NIR technology offers many advantages compared to standard monitoring techniques, says Mohammed Kamruzzaman, assistant professor in the Department of Agricultural and Biological Engineering (ABE) at U of I and co-author on the paper. 

“In traditional methods, you take samples from the production for lab analysis. The process takes at least 24 hours, the samples are destroyed, and some analyses require harsh chemicals,” Kamruzzaman notes.

NIR spectroscopy takes a few seconds, does not require the removal of samples, and uses no chemicals.

“NIR is highly accurate, it is very fast, does not destroy the samples, and does not use chemicals. It is sustainable, green technology. Traditional lab techniques need experts to handle the equipment and interpret the data. NIR is easy to use, and almost anyone can handle the instrument and take the measurement with just a few minutes of training. And the equipment is small and portable.”

NIR works by scanning the product with invisible light, Kamruzzaman explains. 

“With our eyes we can see the size, shape and color of food, but we cannot see the nutritional composition. The near-infrared light reads the chemical bonds in the food, so you can analyze any biological matter and determine features such as moisture content, protein, fat, fiber, or carbohydrates. The NIR spectroscopy will give you many data points; we extract the data and use machine learning to interpret the results,” he states.

“The combination of NIR spectroscopy and machine learning is very powerful.”
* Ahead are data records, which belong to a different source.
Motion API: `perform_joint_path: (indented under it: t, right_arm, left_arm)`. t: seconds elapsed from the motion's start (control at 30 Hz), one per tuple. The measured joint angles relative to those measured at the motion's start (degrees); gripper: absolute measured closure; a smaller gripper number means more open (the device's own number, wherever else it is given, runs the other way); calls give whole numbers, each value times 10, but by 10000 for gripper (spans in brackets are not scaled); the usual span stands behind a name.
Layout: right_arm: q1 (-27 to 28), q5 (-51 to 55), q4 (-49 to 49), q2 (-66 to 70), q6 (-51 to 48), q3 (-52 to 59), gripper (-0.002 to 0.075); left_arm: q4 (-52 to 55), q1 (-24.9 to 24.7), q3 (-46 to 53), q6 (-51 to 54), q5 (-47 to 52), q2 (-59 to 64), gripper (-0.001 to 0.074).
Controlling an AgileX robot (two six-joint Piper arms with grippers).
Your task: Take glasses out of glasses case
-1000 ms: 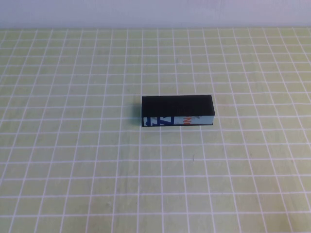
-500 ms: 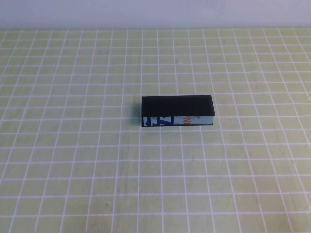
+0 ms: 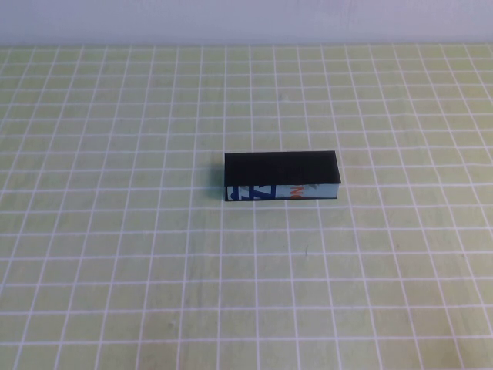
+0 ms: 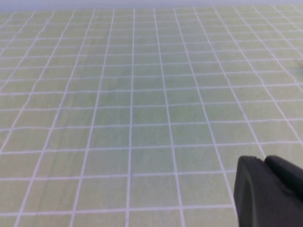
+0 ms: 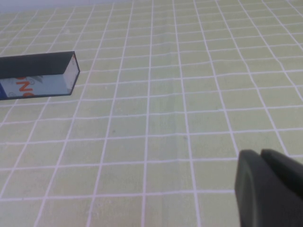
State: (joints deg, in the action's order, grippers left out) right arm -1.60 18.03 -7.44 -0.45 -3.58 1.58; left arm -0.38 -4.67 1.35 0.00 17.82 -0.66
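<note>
1. From the high view I see the glasses case, a black rectangular box with a white front strip carrying blue and orange print, lying flat near the middle of the green mat with its white grid lines. Its long side runs from 9 o'clock to 3 o'clock, and the printed strip faces 6 o'clock, toward my side of the table. The lid looks closed, so I cannot see the glasses. Neither arm shows in this view. A pale wall runs along the mat's far edge at 12 o'clock.

2. In the left wrist view I get bare green grid mat and only a black corner of the left gripper low in the picture, above the mat. I cannot tell whether it is apart or together. The case does not appear here.

3. In the right wrist view the right gripper likewise shows only as a black corner over the mat, and I cannot tell how it stands. The glasses case lies well apart from it, partly cut off by the picture's edge, showing its black top, a pale end face and the strip with orange letters.
</note>
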Motion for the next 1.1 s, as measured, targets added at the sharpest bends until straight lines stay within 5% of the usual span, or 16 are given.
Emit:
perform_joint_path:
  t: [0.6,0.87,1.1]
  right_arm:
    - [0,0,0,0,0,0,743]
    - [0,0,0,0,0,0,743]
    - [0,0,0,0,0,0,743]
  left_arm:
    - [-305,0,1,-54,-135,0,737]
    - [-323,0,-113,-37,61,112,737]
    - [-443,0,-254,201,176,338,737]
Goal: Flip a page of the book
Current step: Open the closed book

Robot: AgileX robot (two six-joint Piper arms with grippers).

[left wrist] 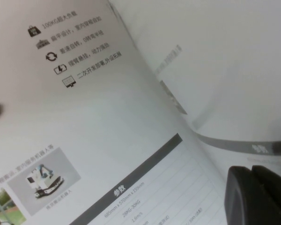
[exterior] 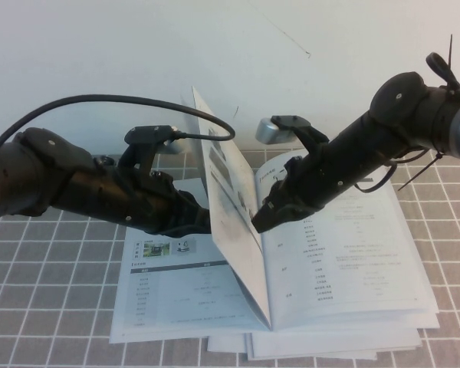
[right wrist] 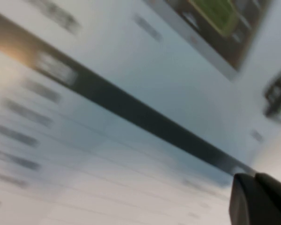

Kapoor, Kamruzzaman, and study co-authors Amir Malvandi, graduate student in ABE, and Hao Feng, professor of food and bioprocess engineering at U of I, had two main research goals. They wanted to explore edible coating on apple slices and test the use of NIR spectroscopy to monitor the drying process for coated versus uncoated slices.

“The moisture content is different for coated and uncoated samples, and we wanted to see how drying behavior differs for them. We found that with NIR technology we are able to differentiate between the two samples based solely on the difference in their composition,” Kapoor explains.

The researchers say NIR spectroscopy can greatly enhance production efficiency. 

“NIR allows you to see your product’s changing moisture content in real time. You can continuously monitor the drying process, observe the amount of dry matter, and decide the right time to stop,” Kamruzzaman states.